Rule 4: Love what you buy, but don’t be seduced: stay objective

Rule 4 of 8 in the series:  YDL Property Investment’s Eight Golden Rules of Property Investment

Rule 4 highlights the dangers of becoming emotionally involved with an investment property.

Rule 4 highlights the dangers of becoming emotionally involved with an investment property.

When buying any property there is always a tendency for the decision to be swayed by emotional factors. Never buy an investment property purely on the basis that you have fallen in love with it, if there are insufficient rational reasons for the decision. You need to keep in mind that you are investing to maximise your return on investment. Undertake a detailed cost benefit analysis to ensure the decision makes economic sense.

When you develop an attachment to property in general or one in particular, important things happen.  You notice more about it.  You enjoy spending more time studying it.  If you own it, you look after it better.  People respond to your enthusiasm about it.  All of this can flow through to a more lettable property, higher income and greater value.

The downside is that you pay too much attention to it.  You spend more money than is necessary, upgrading it without any improvement in your return.  Perhaps worst of all, you lose objectivity about its value in the market place.  You either overpay for it, or you overprice it on sale.  Both are costly mistakes.

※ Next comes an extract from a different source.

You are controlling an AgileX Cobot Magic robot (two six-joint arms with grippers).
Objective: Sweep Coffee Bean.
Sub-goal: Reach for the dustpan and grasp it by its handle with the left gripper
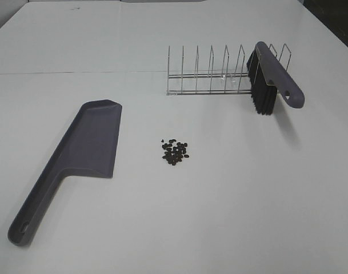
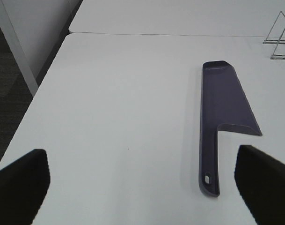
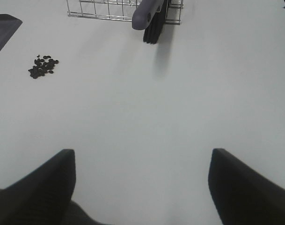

You need to have affection for your property, and still be able to retain your objectivity.  The strengths of the right balance (or the weaknesses of an imbalance) are revealed most in negotiating to buy or sell the property.

The negotiations start when you meet the agent at the show house.  She will point out the good points of the property (agents are taught, quite rightly, that people don’t buy houses or flats, they buy a lovely patio, or a gracious bay window, or an oak tree).  Appreciate these points but make yourself immune to such seductions.  Point out the poky study, or the ancient wiring that needs to be replaced.  The agent represents the seller – a legal obligation in terms of the Estate Agency Affairs Act – and will always tend to be pushing the price up (although they will certainly be passing your price assessment back to the seller, along with your criticisms).  A good professional agent is a matchmaker and, although leaning on the side of the seller, will do her best to close the deal.

The agent will undoubtedly tell you that they have another person about to make an offer and that they are prepared to pay more than you are.  Even if this is true, you must not let that influence your own valuation of the property.  Nobody has physically lost money by not getting the property they wanted, whilst many have lost money by overpaying in the (sometime fictitious) competition to beat another buyer.  Test the agent out by suggesting she complete negotiations with the “other” buyer first.

Ask the agent why the house is for sale.  Find out what the seller does, his age, and occupation.  You should always be looking for ways the sale can be structured other than price – like form of payment or additional payment in kind – that can help you and the seller find a point at which you can meet and strike a deal.

Remember the property market is imperfect.  As you move through the market, getting to understand it and developing the ability to use your feasibility more skilfully, you will discover anomalies.  The agent may have over- or under-valued the house.  You might see that by adding or refurbishing in a certain way you will get a return that allows you to offer more than the other buyer and still achieve your desired return.

If you are likely to become emotionally attached to a property, and make poor investment decisions as a result, it may be advisable to partner up with someone who can help you to keep your thinking hat on, and your heart in check.  Another option is to allow seasoned professionals, such as YDL Property Investment, to work with you, to assist in ensuring that your investment is a good one.

After all, it is quite possible to like a property that is also a good investment.